What to work on: Copy the data that follows, character for character, minus the pictures.

BEGIN Data shown

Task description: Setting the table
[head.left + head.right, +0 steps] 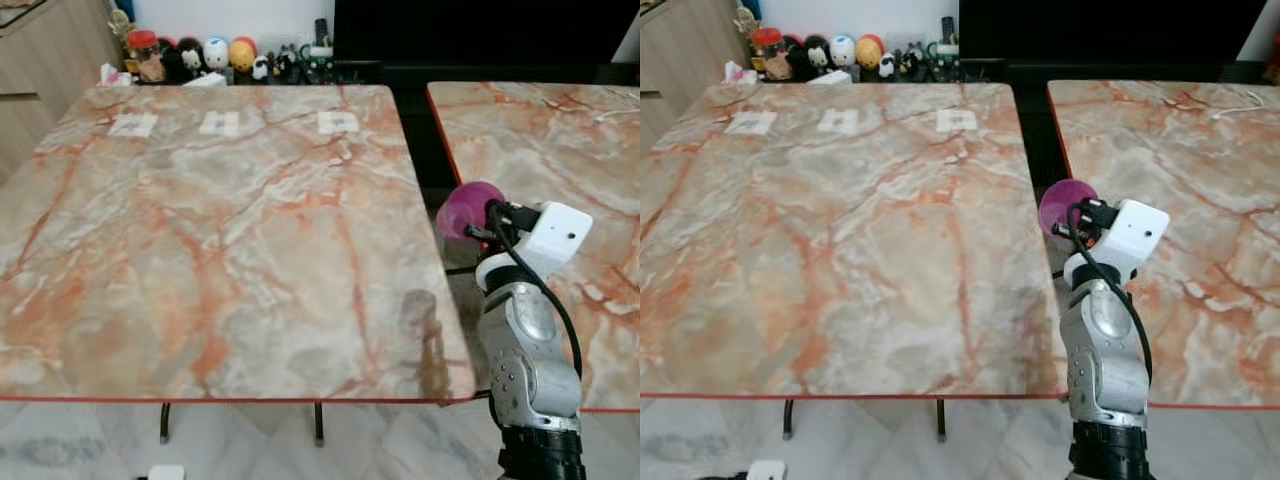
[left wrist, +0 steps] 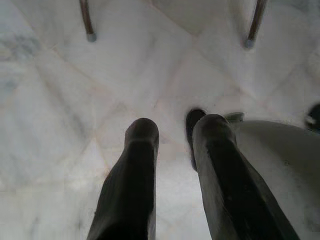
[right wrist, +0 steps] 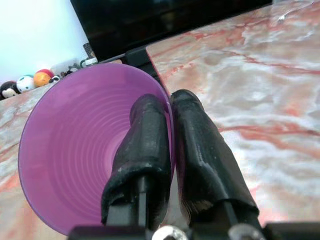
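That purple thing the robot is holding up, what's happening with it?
It is a purple bowl, pinched by its rim in the right gripper, one finger inside and one outside. The robot holds it in the air over the gap between two marble tables, near the right edge of the bigger one. Three white paper labels lie along that table's far side. The bowl has not been set down yet. The left gripper hangs idle, open, above the floor.

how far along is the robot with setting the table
Barely started. No dishes are laid on the near marble table; it carries just three small white tags along its far edge. In hand: the right gripper pinches the rim of a purple bowl, held up between the two tables. Left gripper hangs idle. All placing remains.
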`<state>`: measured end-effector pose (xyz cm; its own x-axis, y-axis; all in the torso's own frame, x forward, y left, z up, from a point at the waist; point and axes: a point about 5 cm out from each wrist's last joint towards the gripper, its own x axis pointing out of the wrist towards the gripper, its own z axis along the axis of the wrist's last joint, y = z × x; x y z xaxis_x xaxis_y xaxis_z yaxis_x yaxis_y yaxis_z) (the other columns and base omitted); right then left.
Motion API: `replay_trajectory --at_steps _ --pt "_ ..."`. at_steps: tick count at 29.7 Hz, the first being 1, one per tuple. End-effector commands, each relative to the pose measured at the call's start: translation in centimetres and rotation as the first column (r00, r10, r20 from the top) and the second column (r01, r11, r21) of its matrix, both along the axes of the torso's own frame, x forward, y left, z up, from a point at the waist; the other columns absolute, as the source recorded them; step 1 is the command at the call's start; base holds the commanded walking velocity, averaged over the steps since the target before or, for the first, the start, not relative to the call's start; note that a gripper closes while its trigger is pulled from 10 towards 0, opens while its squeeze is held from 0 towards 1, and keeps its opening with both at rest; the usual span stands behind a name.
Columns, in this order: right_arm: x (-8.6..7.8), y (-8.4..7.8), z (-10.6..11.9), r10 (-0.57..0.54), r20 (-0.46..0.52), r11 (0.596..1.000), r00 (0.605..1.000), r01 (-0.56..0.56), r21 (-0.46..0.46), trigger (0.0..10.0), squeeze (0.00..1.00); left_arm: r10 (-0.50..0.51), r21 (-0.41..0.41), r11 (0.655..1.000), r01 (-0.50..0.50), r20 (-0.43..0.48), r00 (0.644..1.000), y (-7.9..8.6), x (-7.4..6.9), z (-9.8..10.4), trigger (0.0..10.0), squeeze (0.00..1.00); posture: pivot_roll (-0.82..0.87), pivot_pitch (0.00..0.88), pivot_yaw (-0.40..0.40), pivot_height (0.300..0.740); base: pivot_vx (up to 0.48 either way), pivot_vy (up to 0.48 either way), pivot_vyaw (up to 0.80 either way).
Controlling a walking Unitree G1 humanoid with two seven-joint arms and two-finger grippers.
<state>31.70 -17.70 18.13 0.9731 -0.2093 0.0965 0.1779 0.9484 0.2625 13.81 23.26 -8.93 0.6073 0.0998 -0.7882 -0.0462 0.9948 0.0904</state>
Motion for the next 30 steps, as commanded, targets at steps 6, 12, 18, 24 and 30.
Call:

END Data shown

Solution:
Task description: Setting the table
[head.left + head.right, +0 steps] 
[left wrist, +0 steps] 
[right wrist, +0 steps] 
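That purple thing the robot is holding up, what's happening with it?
It is a purple bowl, pinched by its rim in the right gripper, one finger inside and one outside. The robot holds it in the air over the gap between two marble tables, near the right edge of the bigger one. Three white paper labels lie along that table's far side. The bowl has not been set down yet. The left gripper hangs idle, open, above the floor.

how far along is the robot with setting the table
Barely started. No dishes are laid on the near marble table; it carries just three small white tags along its far edge. In hand: the right gripper pinches the rim of a purple bowl, held up between the two tables. Left gripper hangs idle. All placing remains.
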`<state>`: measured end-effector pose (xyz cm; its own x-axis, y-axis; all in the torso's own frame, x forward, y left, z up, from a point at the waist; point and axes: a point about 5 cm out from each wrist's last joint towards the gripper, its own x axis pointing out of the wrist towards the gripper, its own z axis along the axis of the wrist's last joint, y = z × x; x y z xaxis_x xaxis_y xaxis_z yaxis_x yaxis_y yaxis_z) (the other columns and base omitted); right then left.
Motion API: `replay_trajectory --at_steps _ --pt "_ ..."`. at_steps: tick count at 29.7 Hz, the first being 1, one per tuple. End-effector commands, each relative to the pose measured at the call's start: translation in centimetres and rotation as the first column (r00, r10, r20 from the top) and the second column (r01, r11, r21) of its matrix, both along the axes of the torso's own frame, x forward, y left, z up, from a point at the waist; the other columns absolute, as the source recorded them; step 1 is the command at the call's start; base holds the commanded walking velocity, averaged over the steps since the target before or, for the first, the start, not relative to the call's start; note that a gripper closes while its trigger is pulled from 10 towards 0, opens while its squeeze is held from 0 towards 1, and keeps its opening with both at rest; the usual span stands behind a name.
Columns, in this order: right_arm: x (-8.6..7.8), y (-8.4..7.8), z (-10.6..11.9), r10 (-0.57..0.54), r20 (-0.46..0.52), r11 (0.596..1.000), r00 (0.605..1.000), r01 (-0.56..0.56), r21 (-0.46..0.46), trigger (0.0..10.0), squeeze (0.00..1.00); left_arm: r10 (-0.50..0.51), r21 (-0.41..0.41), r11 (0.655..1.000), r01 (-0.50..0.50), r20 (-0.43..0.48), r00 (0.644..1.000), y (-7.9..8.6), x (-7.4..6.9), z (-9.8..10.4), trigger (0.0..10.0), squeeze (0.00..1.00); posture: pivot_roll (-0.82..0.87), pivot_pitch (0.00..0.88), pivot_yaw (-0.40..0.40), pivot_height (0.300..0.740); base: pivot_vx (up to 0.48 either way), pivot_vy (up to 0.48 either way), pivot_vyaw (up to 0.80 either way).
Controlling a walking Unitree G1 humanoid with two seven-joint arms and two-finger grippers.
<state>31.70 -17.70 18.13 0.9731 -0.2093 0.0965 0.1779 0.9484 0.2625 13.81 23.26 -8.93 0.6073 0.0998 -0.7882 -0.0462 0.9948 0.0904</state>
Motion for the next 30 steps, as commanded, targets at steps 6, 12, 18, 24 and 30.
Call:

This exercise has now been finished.